Le monde est en voie d’archipélisation sous l’effet du retour des États et du repli sur les nations – les banques centrales se substituant aux marchés pour financer administrations publiques et entreprises – , de la formation de blocs continentaux, de la désintégration des institutions, des instruments et des règles qui permettaient de conduire une coopération à l’échelle de la planète et de réguler les conflits. Alors que la mondialisation avait été portée par l’économie, son implosion a pour moteur la politique et la divergence des cultures et des valeurs, au premier rang desquelles la liberté.
La fragmentation a pour compagnons de route la polarisation et la confrontation. La pandémie et la récession historique qu’elle a engendrée remettent en question l’attractivité des métropoles comme l’organisation des entreprises et du travail. Elles bouleversent aussi la hiérarchie des nations, des entreprises, des individus. Pour les régions et les pays, l’Asie figure parmi les gagnants, comme le montrent la remarquable gestion de l’épidémie par Taïwan, la Corée du Sud, Singapour ou la Nouvelle-Zélande, comme la vigueur de la reprise des échanges, tandis que les États-Unis s’effacent et que l’Amérique latine connaît une descente aux enfers.

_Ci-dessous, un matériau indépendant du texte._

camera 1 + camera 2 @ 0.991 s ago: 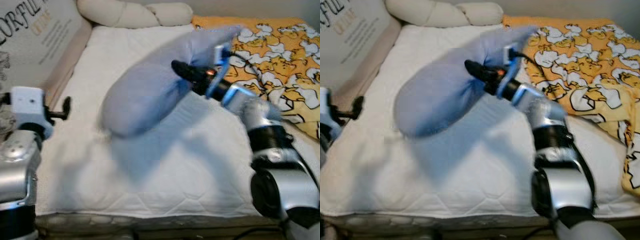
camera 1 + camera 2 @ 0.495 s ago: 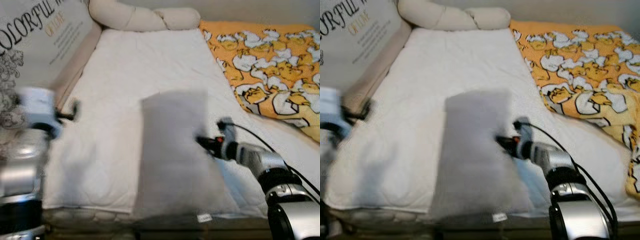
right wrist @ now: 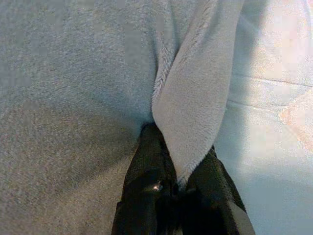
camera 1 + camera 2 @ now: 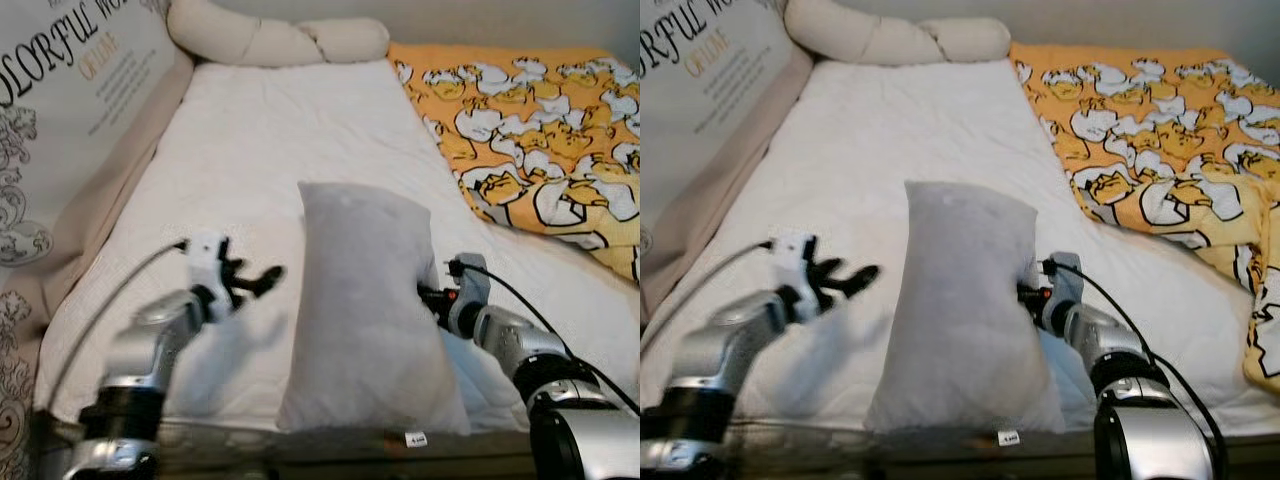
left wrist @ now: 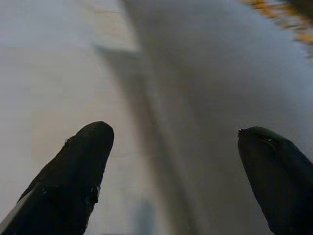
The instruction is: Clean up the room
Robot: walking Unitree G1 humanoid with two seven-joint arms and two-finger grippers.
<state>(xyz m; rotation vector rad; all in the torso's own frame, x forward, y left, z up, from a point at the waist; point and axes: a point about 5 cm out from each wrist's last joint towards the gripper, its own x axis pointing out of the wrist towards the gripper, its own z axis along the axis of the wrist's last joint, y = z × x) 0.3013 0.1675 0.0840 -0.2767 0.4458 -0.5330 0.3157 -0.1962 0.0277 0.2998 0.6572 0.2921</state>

Les secteurs du numérique, de la santé, de l’alimentaire bénéficient de l’épidémie, alors que le transport notamment aéronautique, le tourisme, l’hôtellerie et la restauration sont durablement sinistrés. Les personnes protégées par leur statut, en particulier dans la fonction publique, par la solidité des grandes entreprises ou par la stabilité de leurs revenus sont épargnées, alors que travailleurs indépendants, artisans et commerçants, précaires, jeunes et travailleurs informels sont touchés de plein fouet.
L’archipélisation du monde entraîne une très forte montée des risques et de la conflictualité. Au plan économique, elle se traduit par une baisse de la croissance potentielle, un durcissement de la concurrence et une diminution de la régulation internationale. Au plan géopolitique, la possibilité de confrontations armées majeures, y compris avec une composante nucléaire, augmente fortement. La prospérité, le maintien de la paix, la survie de la démocratie au cours du XXIe siècle dépendent de la réunification des nations et de leur coopération. C’est la chance de l’Europe, qui peut devenir un laboratoire de la conciliation entre souveraineté nationale et intégration continentale, résilience et ouverture, sécurité et liberté.